2. Take a pressure cooker and add rajma and 4 cups of water to it. Let it Pressure cook on a medium flame for about 15 to 20 minutes.
3. Meanwhile, chop the vegetables including onions, tomatoes etc.
4. Open the lid of the cooker once the pressure settles. Check if it is cooked or not. You will get to know that after pressing a bean. If it is not cooked properly, then pressure cook again for a few minutes.
5. Heat oil in a pan and crackle the cumin seeds first. Then, add the onions and saute them till they turn golden brown in colour.
6. Make sure that they don't get burnt. Now add the ginger-garlic-chilli paste and saute for about 5-10 seconds on a low flame.
7. Now, add the tomatoes and saute for about 2 to 3 minutes till the tomatoes turn soft.

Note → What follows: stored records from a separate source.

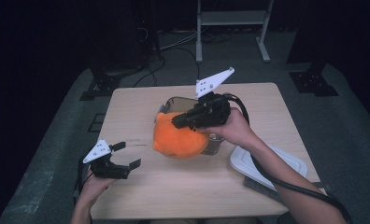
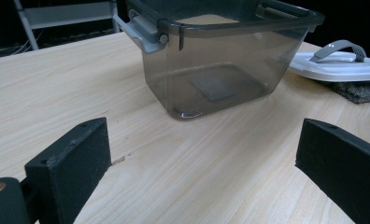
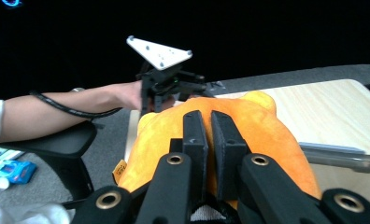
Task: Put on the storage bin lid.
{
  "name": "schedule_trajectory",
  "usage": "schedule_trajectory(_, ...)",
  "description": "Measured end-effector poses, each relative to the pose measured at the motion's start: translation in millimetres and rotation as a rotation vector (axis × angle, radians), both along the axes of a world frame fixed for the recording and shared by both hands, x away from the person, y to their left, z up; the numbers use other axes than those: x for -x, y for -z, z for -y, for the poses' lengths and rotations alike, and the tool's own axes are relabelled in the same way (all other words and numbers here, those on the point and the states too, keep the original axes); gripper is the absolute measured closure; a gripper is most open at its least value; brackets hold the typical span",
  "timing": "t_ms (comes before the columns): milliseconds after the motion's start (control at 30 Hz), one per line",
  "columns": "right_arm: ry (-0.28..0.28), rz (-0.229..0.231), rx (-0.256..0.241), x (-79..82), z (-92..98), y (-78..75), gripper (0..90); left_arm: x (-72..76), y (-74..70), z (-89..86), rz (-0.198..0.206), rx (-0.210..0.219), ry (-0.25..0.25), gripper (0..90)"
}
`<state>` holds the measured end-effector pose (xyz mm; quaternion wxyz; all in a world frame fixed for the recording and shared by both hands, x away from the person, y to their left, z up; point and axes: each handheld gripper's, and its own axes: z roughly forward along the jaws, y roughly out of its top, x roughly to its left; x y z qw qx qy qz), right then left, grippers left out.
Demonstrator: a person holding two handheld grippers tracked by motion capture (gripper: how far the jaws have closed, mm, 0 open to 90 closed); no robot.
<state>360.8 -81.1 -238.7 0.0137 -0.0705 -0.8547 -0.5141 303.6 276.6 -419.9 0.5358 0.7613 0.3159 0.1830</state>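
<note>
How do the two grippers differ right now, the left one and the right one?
The left gripper stands with jaws wide apart and nothing between them; the right gripper is shut on the orange plush toy. The left gripper is low near the table's front left corner; the right gripper is raised by the smoky plastic box. Both are black, hand-held, and carry a pale three-cornered plate.
</note>
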Motion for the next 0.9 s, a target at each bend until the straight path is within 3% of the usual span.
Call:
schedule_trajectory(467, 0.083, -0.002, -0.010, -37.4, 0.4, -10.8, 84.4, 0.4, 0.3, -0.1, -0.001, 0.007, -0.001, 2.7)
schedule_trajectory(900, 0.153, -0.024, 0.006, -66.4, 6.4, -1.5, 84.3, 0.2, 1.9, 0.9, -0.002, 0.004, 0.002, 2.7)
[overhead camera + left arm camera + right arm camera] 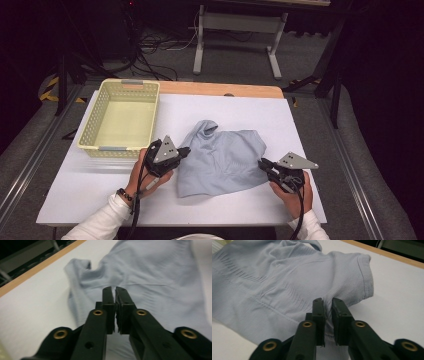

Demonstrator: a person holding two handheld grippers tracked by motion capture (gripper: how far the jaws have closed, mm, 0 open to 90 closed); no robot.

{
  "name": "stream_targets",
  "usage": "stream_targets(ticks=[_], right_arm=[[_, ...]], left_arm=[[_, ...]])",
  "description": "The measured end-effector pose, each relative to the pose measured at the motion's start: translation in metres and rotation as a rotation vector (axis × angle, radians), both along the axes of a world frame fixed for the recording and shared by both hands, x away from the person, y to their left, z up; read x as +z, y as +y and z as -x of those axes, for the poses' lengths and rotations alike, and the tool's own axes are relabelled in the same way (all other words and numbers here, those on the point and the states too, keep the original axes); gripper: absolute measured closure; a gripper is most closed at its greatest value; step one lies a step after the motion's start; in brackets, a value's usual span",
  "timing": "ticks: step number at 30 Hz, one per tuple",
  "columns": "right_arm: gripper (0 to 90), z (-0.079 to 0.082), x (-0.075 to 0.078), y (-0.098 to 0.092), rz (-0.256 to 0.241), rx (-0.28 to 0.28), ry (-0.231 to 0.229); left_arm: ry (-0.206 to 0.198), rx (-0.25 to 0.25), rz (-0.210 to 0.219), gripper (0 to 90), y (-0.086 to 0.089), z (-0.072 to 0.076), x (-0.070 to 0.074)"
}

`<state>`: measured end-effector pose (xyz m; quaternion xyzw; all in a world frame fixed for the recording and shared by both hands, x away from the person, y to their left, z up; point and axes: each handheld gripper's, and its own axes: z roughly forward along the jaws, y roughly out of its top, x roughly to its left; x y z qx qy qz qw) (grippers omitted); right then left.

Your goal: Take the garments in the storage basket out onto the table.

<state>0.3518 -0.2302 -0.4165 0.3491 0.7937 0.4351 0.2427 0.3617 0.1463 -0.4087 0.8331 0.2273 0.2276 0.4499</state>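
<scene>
A pale grey-blue shirt (pixel 220 157) lies crumpled in the middle of the white table top (pixel 75 185). My left gripper (pixel 185 150) is at the shirt's left edge. In the left gripper view its jaws (pixel 115 293) stand almost together over the cloth (pixel 155 277), with no fabric visible between them. My right gripper (pixel 262 164) is at the shirt's right edge, beside a ribbed sleeve cuff (pixel 365 275). It (pixel 327 301) is shut on a pinch of the shirt (pixel 274 282), and the cloth puckers toward its jaws.
A cream plastic basket (pixel 150 112) with nothing in it stands at the table's back left, close behind my left gripper. A wooden edge (pixel 220 89) runs along the far side. Bare white surface lies to the right of the shirt and along the front.
</scene>
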Motion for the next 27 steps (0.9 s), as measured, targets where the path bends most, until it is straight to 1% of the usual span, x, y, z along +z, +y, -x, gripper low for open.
stream_targets(ticks=[1,2,3,5,6,8,9,10,11,12,13,14,16,17,19,20,21,23,25,26,27], right_arm=[[73.8,-0.001,0.0,-0.001,-0.006,-0.005,-0.012],[70.5,-0.003,-0.001,-0.001,-0.005,-0.013,-0.02],[67.6,-0.004,-0.001,-0.001,0.003,-0.02,-0.03],[59.2,-0.007,-0.003,-0.002,0.006,-0.025,-0.055],[56.6,-0.009,-0.003,-0.003,0.009,-0.037,-0.063],[49.3,-0.013,-0.002,-0.005,0.001,-0.063,-0.07],[46.8,-0.015,-0.002,-0.006,-0.006,-0.072,-0.079],[45.9,-0.017,-0.001,-0.007,-0.01,-0.081,-0.086],[44.1,-0.019,0.0,-0.008,-0.015,-0.086,-0.09],[41.7,-0.022,0.001,-0.009,-0.028,-0.087,-0.092],[40.5,-0.025,0.002,-0.009,-0.042,-0.086,-0.095],[39.5,-0.031,0.001,-0.007,-0.039,-0.079,-0.099],[36.1,-0.04,-0.001,-0.004,-0.03,-0.081,-0.075],[35.5,-0.046,-0.004,-0.003,-0.03,-0.08,-0.055],[34.1,-0.058,-0.01,0.0,-0.016,-0.074,-0.02],[34.0,-0.063,-0.013,0.001,-0.016,-0.065,0.0],[34.0,-0.069,-0.016,0.001,-0.023,-0.051,0.03],[33.4,-0.08,-0.024,0.0,-0.033,-0.043,0.083],[33.2,-0.088,-0.032,0.0,-0.03,-0.02,0.141],[34.7,-0.09,-0.034,0.0,-0.024,-0.018,0.159],[39.0,-0.091,-0.036,0.0,-0.028,-0.006,0.173]], left_arm=[[-0.001,-0.012,-0.007,78.1,-0.005,0.004,-0.001],[0.006,-0.036,-0.01,75.7,-0.009,0.008,-0.001],[0.012,-0.065,-0.011,75.3,-0.014,0.012,-0.003],[0.029,-0.099,-0.019,68.5,-0.024,0.019,-0.006],[0.04,-0.11,-0.021,61.7,-0.028,0.021,-0.008],[0.083,-0.145,-0.031,51.5,-0.037,0.028,-0.016],[0.09,-0.159,-0.046,45.9,-0.04,0.031,-0.019],[0.099,-0.163,-0.051,40.1,-0.043,0.034,-0.022],[0.108,-0.166,-0.059,35.6,-0.044,0.036,-0.025],[0.118,-0.171,-0.059,32.5,-0.045,0.037,-0.028],[0.129,-0.168,-0.079,31.9,-0.044,0.037,-0.032],[0.135,-0.162,-0.091,31.2,-0.044,0.036,-0.034],[0.16,-0.156,-0.105,33.4,-0.041,0.033,-0.041],[0.17,-0.15,-0.114,34.3,-0.04,0.031,-0.044],[0.179,-0.132,-0.133,40.5,-0.036,0.029,-0.049],[0.19,-0.124,-0.133,43.7,-0.033,0.028,-0.05],[0.201,-0.113,-0.13,45.0,-0.032,0.026,-0.052],[0.23,-0.112,-0.11,46.2,-0.028,0.023,-0.053],[0.224,-0.106,-0.115,53.7,-0.026,0.022,-0.053],[0.224,-0.108,-0.116,56.9,-0.025,0.021,-0.053],[0.218,-0.107,-0.123,60.1,-0.024,0.019,-0.052]])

8. Add all the spices including turmeric powder, red chilli powder, coriander powder, asafoetida (hing) and garam masala powder. Stir it well.
9. Use a strainer to remove the beans from the stock and add them to the masala. Now add 1.5 to 2 cups of the stock and add to the rajma.
10. Then add salt and stir the curry. Let it simmer without cover for about 10-12 minutes or more. Make sure the curry thickens a little.
11. Mash some rajma beans using a spoon. When you achieve the consistency you desire, add the Cream and Kasuri methi.
12. Stir and let it simmer for a minute. Switch off the flame. Serve hot with basmati rice, jeera rice or naan.